_Problem to work on_
Copy out all of the data exactly as it appears.

--- Given material ---

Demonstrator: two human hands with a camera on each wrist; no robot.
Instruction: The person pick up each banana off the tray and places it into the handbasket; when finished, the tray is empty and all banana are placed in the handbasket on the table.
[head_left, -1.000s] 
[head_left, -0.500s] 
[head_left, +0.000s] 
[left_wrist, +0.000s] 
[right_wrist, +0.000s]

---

_Solution for this exercise_
Demonstrator: two human hands with a camera on each wrist; no robot.
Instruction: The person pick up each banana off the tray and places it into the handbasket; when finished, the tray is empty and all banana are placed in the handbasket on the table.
[head_left, -1.000s] 
[head_left, -0.500s] 
[head_left, +0.000s] 
[left_wrist, +0.000s] 
[right_wrist, +0.000s]

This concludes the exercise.